3
votes

I have two Bezier curves which share an end point. Each of these curves has an "extension" on both the left and right sides, similar to the edges of a road. The extensions are made of line segments that approximate the Bezier curve.

I want to find the closest intersection point of these paths to the shared end point of the bezier curves.

Here is a diagram I've drawn of the problem

Each line path has over 100 vertices, so intersecting each line and keeping the closest intersection point can become very slow, given that this must run in real-time.

I've run a bounding sphere intersection test on the lines before checking for an intersection point to speed things up a little, but it's still not quick enough.

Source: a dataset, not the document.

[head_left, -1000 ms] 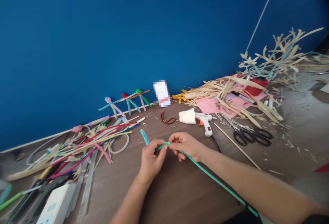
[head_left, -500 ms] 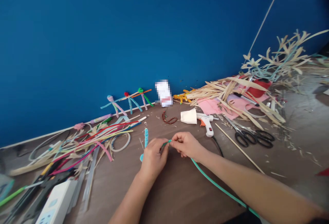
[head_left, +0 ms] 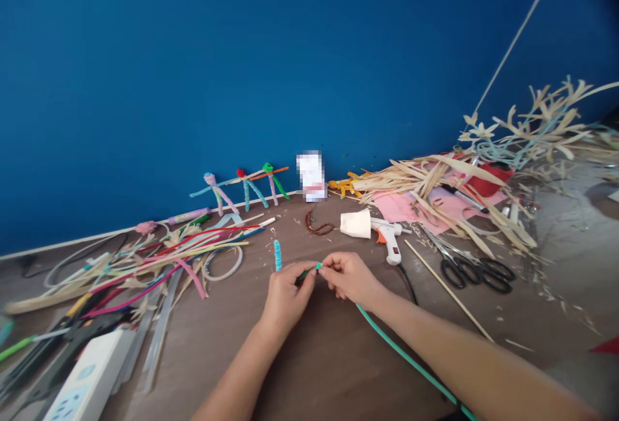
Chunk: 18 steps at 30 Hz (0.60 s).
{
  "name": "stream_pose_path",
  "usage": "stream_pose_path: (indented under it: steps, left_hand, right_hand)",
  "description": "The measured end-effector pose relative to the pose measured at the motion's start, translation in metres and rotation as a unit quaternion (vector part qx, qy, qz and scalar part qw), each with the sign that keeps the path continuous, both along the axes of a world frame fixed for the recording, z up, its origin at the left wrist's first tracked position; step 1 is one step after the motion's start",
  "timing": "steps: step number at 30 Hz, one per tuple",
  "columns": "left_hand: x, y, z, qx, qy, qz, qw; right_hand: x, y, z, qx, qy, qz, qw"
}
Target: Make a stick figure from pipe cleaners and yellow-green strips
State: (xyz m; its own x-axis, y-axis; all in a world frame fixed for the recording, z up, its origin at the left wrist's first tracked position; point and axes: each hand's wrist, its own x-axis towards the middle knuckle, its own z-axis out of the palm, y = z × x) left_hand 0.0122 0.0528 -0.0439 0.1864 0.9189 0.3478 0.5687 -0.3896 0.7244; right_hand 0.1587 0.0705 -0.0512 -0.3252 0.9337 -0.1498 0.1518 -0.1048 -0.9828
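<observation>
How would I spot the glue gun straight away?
Find the blue wall, then drop to the brown table below it. Just beyond the right hand lies the white glue gun, its orange trigger setting it apart from the black-handled scissors nearby.

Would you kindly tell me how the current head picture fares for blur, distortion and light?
Head view: the blue wall darkens into a black upper right corner; head view: the table looks paler at far right; head view: the white item is pixelated; head view: detail looks soft where fingers pinch the green strip.
</observation>
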Motion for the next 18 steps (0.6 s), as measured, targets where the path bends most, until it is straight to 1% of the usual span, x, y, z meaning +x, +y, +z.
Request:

My next approach would be to use some sort of quadtree structure.

I've looked up the Bentley-Ottmann algorithm but it seems to deal with finding all intersections in one set of lines, which isn't what I need. I've also looked up Bezier curve intersection algorithms but they seem to require subdivision into line segments, which I already have.

Are there any useful algorithms for this problem, or perhaps any ideas on how it might be optimised?

1
Why the closest intersection point and not the only one? Is there a possibility that A and B meet on more than one intersection point?saastn

1 Answers

0
votes

Given two curves A and B with extension widths Aw and Bw. Find the point A' which is the distance Bw along A from the shared node N. Find the point B' which is likewise the distance Aw along B from the shared node N. Now, given the points N, A' and B', find the fourth point N' which forms a parallelogram with the other three nodes. This point N' is the intersection.